I am interested in morphology, because of the particular challenge it represents, being pervaded by irregularity and idiosyncrasy, and yet presenting a system of its own. Together with colleagues at Kentucky and Surrey, my recent work has concentrated on developing a theoretical framework, known as ‘Network Morphology’, to describe the systems of rules which determine the structure of words by construing irregularity as a matter of degree, using examples from a diverse range of languages and phenomena to illustrate. The Network Morphology philosophy promotes the use of computational implementation to check theories so that neat solutions to one problem can be tested to see what ramifications they have for other parts of the morphology. The results of this work have recently appeared in the book Network Morphology: a defaults-based theory of word structure published by Cambridge University Press (with Andrew Hippisley).

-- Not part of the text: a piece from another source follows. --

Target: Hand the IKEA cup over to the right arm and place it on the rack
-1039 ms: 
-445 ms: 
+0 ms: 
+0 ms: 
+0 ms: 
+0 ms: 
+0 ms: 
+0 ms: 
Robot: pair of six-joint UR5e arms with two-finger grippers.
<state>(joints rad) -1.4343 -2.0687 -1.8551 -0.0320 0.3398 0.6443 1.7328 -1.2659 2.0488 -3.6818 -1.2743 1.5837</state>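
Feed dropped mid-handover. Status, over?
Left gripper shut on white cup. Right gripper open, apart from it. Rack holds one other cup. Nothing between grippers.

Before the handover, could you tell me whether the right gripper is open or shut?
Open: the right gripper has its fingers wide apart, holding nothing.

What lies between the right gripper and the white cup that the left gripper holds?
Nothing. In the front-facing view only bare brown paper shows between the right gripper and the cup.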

Together with Roger Evans (Brighton) I am working on the unsupervised learning of autonomous morphology, such as inflectional classes, which cross-cut the categories typically associated with syntax and cannot readily be accounted for in phonological terms. Because it is difficult to account for this in terms of other linguistic layers, an approach to validation based on independent analysis of the underlying data is of particular interest. In a new project on the Oto-Manguean languages of Mexico I am also working to apply this technique to languages which exhibit a large number of inflectional classes, combining both prosodic and affixal information.
As I am interested in the interaction between morphology and syntax, the Nakh-Daghestanian language Archi provides a rich source of data on this topic, particularly in relation to the role of morphology and syntax in agreement. Working with colleagues in the Surrey Morphology Group I worked on the creation of a dictionary of the Archi language. We have now started a new project on the Archi agreement system. As agreement in Archi is manifested across a wide variety of domains and constructions it is a particularly valuable language for investigating the mechanisms and constraints on agreement.
I am working with colleagues in Fairbanks (Alaska), Leiden (Netherlands) and Surrey on the Alor-Pantar languages of eastern Indonesia. The area I have focused on, with Sebastian Fedden (Surrey), is the pronominal marking system. One of the results of this work is that we have observed differing degrees of arbitrariness in the choice of prefixal marking, something of particular interest for work on how autonomous structure can arise.
Over the years I have also been active in creating a number of databases for investigating specific morphology phenomena.
On current research projects I collaborate with colleagues at Essex, Fairbanks (Alaska), Harvard, Leiden and Surrey.
I would be happy to supervise research projects on morphology, including computational and theoretical approaches, morphology-syntax interaction and typology.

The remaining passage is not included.